- _REQUIRED ACTION_:
Restate word for word the lines of the data below, from the first through the one that has "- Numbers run".

- _DATASET EXCERPT_:
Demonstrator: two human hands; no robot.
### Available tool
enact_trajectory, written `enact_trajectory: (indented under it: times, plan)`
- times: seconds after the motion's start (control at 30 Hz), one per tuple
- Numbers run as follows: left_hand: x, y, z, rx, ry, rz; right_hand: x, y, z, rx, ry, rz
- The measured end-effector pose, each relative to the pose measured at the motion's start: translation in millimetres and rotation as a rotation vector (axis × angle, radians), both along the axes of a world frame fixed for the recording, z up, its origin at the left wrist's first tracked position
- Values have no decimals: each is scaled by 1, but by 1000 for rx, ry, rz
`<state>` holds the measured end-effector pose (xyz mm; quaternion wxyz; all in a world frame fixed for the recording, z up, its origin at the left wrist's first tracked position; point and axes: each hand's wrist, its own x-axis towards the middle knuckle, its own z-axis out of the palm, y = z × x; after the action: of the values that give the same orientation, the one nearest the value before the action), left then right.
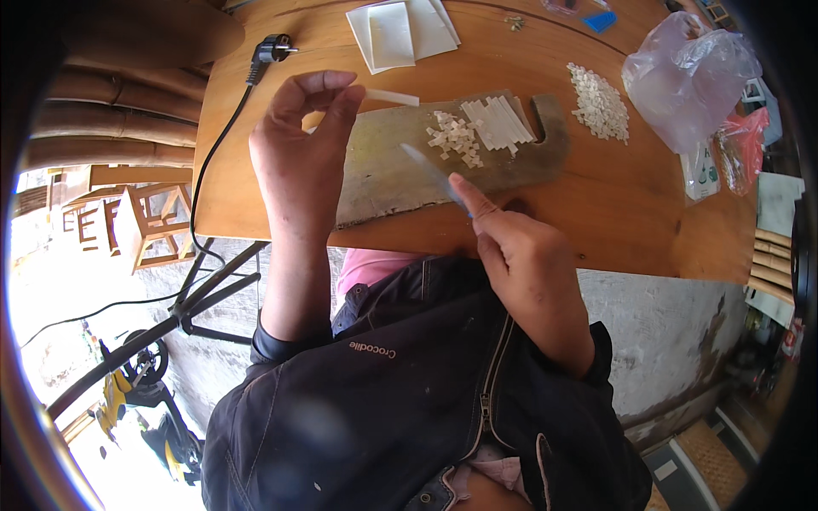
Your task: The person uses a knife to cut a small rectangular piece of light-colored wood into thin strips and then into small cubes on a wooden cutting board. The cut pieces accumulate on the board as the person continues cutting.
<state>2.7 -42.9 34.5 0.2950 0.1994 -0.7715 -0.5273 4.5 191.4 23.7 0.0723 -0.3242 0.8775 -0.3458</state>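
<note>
My left hand point(298, 157) is raised over the left end of a worn wooden cutting board point(375, 166). Its thumb and fingers pinch a thin white strip point(396, 98) that points to the right. In my right hand point(532, 268) is a knife point(433, 175), its blade slanting up and left above the board, with the index finger stretched along it. Several white strips point(498, 123) lie side by side toward the board's right end. Next to them is a loose heap of small white cut pieces point(454, 139). What the strips are made of, I cannot tell.
A larger pile of small white pieces point(599, 104) sits on the wooden table point(630, 226), right of the board. Beyond it are a clear plastic bag point(690, 81) and a red bag point(740, 149). White sheets point(392, 38) lie at the back; a black plug point(271, 49) rests at the left.
</note>
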Motion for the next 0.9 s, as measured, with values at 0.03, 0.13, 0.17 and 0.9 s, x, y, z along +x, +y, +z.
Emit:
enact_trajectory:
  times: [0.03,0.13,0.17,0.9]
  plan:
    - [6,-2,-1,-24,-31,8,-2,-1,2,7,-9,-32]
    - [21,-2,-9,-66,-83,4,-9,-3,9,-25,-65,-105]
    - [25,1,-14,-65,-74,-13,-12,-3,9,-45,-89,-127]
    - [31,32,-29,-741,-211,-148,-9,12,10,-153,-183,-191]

- _ANSWER FOR THIS EXERCISE_:
Demonstrator: two human hands; no robot.
### Available tool
enact_trajectory, written `enact_trajectory: (indented under it: times, plan)`
- times: seconds after the motion's start (control at 30 Hz), one per tuple
- Numbers run as follows: left_hand: x, y, z, rx, ry, rz; right_hand: x, y, z, rx, ry, rz

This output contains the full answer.